Task requirements:
When a line in the listing contains the string "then", pick it out and copy it.

Records to use:
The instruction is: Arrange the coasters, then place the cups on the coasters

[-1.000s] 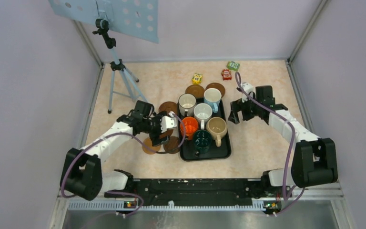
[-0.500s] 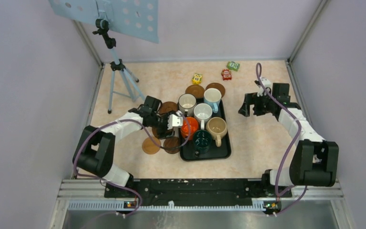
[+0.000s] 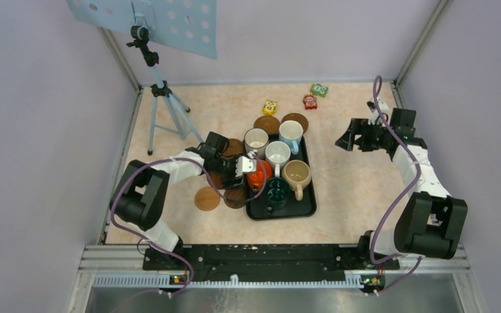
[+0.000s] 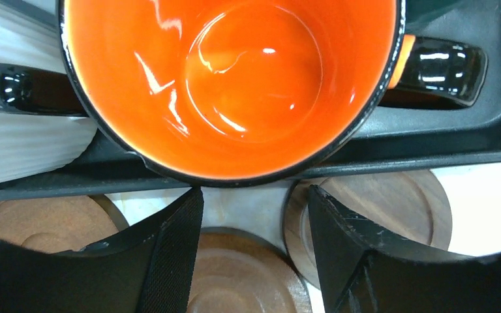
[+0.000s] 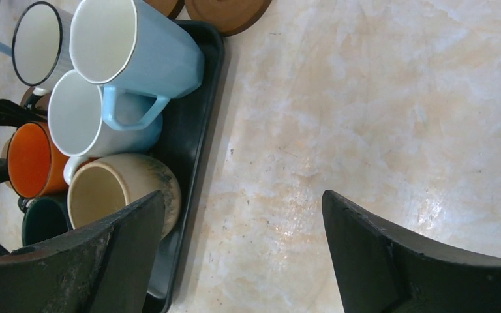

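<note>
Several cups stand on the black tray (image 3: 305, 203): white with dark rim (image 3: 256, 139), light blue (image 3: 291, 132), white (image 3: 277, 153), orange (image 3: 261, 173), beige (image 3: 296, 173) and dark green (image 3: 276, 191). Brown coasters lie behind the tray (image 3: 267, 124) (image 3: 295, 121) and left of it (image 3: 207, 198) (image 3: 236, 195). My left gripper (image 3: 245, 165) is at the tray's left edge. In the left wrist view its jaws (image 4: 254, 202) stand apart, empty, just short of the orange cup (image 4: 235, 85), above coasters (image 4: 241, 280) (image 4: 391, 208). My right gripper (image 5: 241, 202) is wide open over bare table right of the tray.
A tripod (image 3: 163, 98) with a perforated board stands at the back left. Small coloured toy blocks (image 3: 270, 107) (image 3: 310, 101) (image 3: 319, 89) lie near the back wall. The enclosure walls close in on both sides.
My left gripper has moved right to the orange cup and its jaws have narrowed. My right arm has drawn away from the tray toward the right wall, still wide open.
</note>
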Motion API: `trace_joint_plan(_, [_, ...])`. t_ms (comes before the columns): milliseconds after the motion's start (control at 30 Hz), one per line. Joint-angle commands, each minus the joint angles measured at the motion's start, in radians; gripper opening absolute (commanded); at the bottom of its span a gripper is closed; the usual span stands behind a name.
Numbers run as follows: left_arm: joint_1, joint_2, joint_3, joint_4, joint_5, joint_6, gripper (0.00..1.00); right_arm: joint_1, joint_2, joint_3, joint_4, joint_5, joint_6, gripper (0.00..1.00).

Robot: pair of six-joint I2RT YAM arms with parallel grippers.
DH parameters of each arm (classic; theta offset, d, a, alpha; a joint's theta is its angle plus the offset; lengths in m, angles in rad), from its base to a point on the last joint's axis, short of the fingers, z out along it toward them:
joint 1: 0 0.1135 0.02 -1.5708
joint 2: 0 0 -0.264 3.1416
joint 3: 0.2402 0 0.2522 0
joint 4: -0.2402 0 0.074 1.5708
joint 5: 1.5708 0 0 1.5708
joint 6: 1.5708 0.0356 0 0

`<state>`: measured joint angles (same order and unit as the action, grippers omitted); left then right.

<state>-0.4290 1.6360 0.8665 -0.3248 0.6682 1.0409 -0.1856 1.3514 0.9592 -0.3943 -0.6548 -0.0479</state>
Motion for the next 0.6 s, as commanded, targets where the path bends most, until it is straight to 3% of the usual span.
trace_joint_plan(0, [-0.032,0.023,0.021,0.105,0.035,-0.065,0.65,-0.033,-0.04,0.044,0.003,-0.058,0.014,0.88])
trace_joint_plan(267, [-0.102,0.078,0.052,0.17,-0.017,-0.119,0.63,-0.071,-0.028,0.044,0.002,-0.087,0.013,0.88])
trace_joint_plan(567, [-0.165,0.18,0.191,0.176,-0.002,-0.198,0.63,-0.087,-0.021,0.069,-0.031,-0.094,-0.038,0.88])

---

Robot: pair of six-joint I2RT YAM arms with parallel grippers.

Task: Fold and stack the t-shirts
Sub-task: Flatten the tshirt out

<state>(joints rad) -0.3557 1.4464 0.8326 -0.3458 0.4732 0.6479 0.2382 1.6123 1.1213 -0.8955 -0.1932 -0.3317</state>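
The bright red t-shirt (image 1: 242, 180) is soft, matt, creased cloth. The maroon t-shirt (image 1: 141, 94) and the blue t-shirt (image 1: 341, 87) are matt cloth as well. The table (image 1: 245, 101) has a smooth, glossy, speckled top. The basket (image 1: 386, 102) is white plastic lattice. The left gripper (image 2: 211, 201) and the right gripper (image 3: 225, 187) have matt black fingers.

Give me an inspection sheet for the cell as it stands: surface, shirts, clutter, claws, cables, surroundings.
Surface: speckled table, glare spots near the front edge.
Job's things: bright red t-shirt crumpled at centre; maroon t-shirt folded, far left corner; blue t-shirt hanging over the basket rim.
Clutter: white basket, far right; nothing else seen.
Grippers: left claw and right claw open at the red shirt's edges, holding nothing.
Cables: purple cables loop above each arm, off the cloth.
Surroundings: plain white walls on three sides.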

Exercise response:
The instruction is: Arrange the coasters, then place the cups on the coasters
`<state>`: measured joint angles (same order and unit as the action, grippers omitted); left then right.

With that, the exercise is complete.